As an alternative approach it might be feasible to fall back to explicit
registration in such a case. I'm not too familiar with that, so I don't know if
similar problems could arise there too.

It is also very possible that I might miss certain aspects; anyway I wanted to
have (yet another issue to have) a discussion on this and hear others opinion on
this. And I'm sorry about the wall of text.

[Razumain]

Thank you for this elaborate showcase of possible interoperability issues that parties may have to deal with.

Let me argue why none of this is a problem that should be fixed in the OpenID federation specification.

A peer that wants to communicate with another peer (OP serving a request from an RP) should pick the TA they are configured to trust in the context they operate. If they operate in multiple contexts (multiple federations) they may try several TA:s. That is the choice of the validating party and nothing we should regulate.

If the OP in this case is not satisfied, for what ever reason it may have, it will reject the request, otherwise it will serve it.

Resolving a peer using a single TA should lead to compatible results. If this is not the case, then the federation setup should be fixed. It should not be fixed by the peers that validates metadata.

When peers fails to communicate, they will investigate why and fix it outside of the protocol. This could be:

• A fix by the RP by making sure it is resolvable by the TA required by the OP
• A fix by the RP by adapting its metadata
• A fix by the OP by adding another TA to its acceptable roots of trust
• A fix by a federation by extending its chaining and adapting its policies

These are proper strategies that fine tune federations so that they work the way they are intended.

The role of this specification is not to prevent bad federation setups, nor it is the role of this specification to fix it in the available protocols. Doing so will impose unrealistic complexity on chain validation algorithms.
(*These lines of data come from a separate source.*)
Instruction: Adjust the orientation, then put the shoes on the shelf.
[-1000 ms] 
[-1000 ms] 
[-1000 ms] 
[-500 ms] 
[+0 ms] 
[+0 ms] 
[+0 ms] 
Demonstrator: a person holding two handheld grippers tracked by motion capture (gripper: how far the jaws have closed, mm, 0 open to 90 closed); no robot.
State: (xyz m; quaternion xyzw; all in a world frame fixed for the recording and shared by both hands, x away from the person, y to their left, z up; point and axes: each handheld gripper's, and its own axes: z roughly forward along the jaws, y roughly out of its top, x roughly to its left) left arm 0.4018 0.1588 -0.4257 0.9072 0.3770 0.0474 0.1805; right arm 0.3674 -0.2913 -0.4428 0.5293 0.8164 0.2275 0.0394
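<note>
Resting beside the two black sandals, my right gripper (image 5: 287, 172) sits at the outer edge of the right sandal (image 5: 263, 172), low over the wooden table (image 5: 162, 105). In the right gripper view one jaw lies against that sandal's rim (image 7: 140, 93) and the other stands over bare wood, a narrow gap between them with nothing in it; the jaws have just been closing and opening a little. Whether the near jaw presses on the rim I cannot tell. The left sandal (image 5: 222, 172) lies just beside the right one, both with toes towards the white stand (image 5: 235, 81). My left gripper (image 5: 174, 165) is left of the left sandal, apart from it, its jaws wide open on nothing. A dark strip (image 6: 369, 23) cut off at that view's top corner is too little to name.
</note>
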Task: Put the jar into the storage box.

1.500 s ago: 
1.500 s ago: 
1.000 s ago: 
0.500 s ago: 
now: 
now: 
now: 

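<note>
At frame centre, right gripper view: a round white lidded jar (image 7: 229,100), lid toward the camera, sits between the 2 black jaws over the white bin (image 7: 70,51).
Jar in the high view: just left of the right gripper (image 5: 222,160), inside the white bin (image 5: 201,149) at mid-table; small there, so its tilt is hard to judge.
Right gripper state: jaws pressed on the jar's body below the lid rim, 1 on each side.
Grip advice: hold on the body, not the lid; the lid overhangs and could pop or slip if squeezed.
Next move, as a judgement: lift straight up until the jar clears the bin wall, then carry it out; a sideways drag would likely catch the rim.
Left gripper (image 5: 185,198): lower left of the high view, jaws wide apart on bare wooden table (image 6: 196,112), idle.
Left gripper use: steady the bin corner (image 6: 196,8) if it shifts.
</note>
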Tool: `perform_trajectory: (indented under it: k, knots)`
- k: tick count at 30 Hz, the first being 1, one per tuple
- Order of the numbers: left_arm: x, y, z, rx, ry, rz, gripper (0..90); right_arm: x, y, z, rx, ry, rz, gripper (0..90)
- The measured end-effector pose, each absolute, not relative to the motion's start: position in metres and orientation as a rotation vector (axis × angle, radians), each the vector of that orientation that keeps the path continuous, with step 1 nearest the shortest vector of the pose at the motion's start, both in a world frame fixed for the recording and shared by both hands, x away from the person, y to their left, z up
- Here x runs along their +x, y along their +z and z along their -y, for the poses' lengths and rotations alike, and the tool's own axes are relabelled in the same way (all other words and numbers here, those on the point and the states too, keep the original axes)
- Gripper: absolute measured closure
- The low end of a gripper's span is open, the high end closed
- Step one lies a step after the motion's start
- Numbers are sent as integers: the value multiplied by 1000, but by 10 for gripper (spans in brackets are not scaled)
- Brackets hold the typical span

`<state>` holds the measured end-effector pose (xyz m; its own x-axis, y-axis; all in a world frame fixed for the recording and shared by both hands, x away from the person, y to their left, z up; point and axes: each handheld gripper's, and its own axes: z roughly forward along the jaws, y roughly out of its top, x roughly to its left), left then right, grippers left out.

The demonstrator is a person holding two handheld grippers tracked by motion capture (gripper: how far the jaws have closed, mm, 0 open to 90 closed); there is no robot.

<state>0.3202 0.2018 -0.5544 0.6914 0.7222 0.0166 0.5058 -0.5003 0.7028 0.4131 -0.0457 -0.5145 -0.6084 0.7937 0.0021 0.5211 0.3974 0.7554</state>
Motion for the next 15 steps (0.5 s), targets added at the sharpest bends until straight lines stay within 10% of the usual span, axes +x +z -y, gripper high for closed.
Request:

It is complex as it is.

I predict that the only entities that will actually do this kind och chain validation are the resolvers and not the peers.

[peppelinux]

See this proposal: #86

[selfissued]

This resonates with me:

The role of this specification is not to prevent bad federation setups, nor it is the role of this specification to fix it in the available protocols. Doing so will impose unrealistic complexity on chain validation algorithms.

I think the remaining question before us is whether to say anything in the spec as implementation guidance along the lines that @Razumain suggests. Thoughts?